DUCKWORTH, Chief Justice.
1. The rules of procedure and practice recommended by the Supreme Court pursuant to Georgia law (Ga. L. 1945, p. 145), and enacted by the legislature (Ga. L. 1946, p. 726), are matters over which the legislature had always theretofore, with the complete acquiescence of the judiciary, exercised jurisdiction. The Constitution of 1945, art. VI, sec. II, par. VII (Code, Ann., 2-3707), does not change the jurisdiction, but refers only to rules for the operation of the Supreme Court which this court alone can adopt. The 1953 act (Ga. L. 1953, Nov.-Dec. Sess., p. 279) is a valid amendment, and under it the bill of exceptions was presented in time, and the motion to dismiss is denied.
2. The 26 special grounds of the motion for new trial, complaining of the allowance and disallowance of evidence, of excerpts from the charge, and failure to charge, are all without merit.
This case is an equitable one involving alleged trade-name infringement, brought by the plaintiff in error to enjoin the defendants in error from using in the name of their drive-in eating establishment in Macon, Georgia, the word "Varsity," thereby engaging in unfair competition with the petitioner and infringing upon his trade name, "The Varsity," under which he has continuously operated in Atlanta, Georgia, since 1928. In the first appearance here, Gordy v. Dunwody, 209 Ga. 627 (74 S. E. 2d 886), this court ruled that the lower court was in error in sustaining both general and special demurrers in so far as the allegations relating to the trade name are concerned, but not as to infringement of trade-mark or in striking certain allegations as to interference with future expansion of the petitioner's business.

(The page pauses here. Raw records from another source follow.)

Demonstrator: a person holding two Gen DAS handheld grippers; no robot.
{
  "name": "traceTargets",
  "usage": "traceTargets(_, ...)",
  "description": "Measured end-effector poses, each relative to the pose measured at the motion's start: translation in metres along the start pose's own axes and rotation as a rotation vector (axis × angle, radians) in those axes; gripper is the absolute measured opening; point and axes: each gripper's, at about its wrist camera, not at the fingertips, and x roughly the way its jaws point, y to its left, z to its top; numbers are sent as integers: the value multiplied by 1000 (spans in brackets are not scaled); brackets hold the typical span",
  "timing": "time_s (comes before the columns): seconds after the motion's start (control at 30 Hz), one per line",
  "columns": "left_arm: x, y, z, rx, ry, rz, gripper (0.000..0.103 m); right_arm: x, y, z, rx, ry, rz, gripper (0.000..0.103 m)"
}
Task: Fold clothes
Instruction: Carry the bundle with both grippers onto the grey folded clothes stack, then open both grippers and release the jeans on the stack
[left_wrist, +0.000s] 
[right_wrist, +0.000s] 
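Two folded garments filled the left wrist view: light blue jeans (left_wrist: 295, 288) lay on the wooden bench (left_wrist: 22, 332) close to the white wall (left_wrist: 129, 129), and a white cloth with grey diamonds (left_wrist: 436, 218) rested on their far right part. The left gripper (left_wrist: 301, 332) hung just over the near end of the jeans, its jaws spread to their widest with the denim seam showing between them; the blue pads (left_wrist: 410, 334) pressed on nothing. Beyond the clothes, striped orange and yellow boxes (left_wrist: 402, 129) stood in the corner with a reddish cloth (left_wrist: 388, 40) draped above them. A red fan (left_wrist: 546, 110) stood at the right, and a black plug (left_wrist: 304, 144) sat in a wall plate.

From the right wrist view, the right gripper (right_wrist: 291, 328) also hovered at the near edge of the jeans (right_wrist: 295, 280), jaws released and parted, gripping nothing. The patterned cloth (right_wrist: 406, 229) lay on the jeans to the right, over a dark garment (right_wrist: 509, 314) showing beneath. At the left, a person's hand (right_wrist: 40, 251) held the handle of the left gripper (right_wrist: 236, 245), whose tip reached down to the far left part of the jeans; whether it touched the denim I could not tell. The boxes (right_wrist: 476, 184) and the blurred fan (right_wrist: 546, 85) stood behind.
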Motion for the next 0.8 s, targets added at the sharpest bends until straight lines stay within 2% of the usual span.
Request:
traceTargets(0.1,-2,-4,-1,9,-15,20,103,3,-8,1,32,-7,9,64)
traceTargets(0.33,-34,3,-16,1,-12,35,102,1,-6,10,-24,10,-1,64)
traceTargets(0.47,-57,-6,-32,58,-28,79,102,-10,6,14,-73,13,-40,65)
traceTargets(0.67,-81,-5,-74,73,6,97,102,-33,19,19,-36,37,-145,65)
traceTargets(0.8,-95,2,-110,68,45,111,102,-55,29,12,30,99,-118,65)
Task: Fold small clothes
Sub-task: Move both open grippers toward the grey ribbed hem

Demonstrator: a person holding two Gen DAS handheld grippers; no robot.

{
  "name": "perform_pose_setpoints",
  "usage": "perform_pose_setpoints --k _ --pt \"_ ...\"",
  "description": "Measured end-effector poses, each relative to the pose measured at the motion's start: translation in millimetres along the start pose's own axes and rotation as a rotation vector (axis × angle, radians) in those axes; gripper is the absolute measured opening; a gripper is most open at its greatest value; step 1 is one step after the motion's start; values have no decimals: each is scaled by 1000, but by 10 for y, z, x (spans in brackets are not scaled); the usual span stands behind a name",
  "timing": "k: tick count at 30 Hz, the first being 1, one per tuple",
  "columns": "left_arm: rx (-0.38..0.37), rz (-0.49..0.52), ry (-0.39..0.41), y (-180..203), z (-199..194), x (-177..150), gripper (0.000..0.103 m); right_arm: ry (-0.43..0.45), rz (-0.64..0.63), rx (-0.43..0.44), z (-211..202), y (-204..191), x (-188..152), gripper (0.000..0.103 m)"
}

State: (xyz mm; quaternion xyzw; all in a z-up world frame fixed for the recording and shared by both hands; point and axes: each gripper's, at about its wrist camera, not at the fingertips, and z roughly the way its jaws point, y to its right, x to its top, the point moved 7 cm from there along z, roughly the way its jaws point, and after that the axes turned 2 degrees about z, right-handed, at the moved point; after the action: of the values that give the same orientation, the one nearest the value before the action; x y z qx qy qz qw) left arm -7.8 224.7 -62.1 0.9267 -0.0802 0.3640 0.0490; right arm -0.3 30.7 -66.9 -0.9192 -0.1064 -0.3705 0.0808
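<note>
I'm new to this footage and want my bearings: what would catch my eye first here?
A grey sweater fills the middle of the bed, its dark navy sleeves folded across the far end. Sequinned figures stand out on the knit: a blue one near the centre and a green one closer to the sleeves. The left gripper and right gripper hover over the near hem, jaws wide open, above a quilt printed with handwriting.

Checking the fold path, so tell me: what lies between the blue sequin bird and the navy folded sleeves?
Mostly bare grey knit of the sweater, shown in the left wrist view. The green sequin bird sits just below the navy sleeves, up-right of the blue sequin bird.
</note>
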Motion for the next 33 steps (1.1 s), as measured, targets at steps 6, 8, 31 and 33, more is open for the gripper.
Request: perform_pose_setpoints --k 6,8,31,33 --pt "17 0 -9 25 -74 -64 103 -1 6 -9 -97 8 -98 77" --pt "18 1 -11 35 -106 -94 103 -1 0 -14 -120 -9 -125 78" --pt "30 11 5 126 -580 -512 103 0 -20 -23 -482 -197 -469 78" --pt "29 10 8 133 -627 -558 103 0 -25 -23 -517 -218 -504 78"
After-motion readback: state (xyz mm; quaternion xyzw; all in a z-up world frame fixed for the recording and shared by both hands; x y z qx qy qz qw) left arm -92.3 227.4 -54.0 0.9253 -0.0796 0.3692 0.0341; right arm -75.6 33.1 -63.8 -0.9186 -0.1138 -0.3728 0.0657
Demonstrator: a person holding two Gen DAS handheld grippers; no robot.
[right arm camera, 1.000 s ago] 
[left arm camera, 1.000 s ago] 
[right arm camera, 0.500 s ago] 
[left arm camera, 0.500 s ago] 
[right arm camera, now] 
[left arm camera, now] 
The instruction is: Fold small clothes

The case is now here after a trial in the lower court in which the jury returned a verdict in the form of answers to two questions submitted to the jury, the answers being against the contentions of the plaintiff. The exception is to a judgment denying a motion for new trial containing 29 grounds, 26 of which are special grounds added by amendment.
Seven of the grounds complain of the allowance in evidence of certain testimony or refusal of the court to strike certain testimony of witnesses. Grounds 4, 5, 10, 18, and 19 complain of the allowance in evidence of testimony as to the existence of other varsity eating establishments in other parts of Georgia and throughout the country. The grounds of complaint, in substance, are that the existence of such eating establishments other than in Georgia was not a material factor, and the petitioner's claim is that he only has an interest in the name as it applies to drive-in eating establishments in Georgia. Ground 9 complains of the allowance in evidence of information as to the status of Gordy's business, on the ground that it was irrelevant and immaterial since he was not claiming that this establishment had caused him to lose business. Ground 11 complains of hearsay testimony as to what a group of boys had told a witness in a "bull session" as to the fact that the businesses were not connectcd in any way. Ground 15 complains of testimony admitted in a deposition of one of the defendants that radio spot announcements of the Macon drive-in had contained the words "locally owned," because the witness admitted he had not heard the radio spot advertisments. Grounds 16 and 17 complain of the refusal of the court to strike testimony of a witness in regard to signs he had painted for eating establishments which contained the word "Varsity." Ground 20 complains of the allowance in evidence of the testimony of defendants' manager that neither business was affected by the other on the ground that it was an illegal conclusion of the witness. Ground 21 complains of the admission in evidence of county court records showing the trade-name registration of the partnership, and its later dissolution to be thereafter conducted by only one of the partners, of an Augusta eating establishment using the word "Varsity."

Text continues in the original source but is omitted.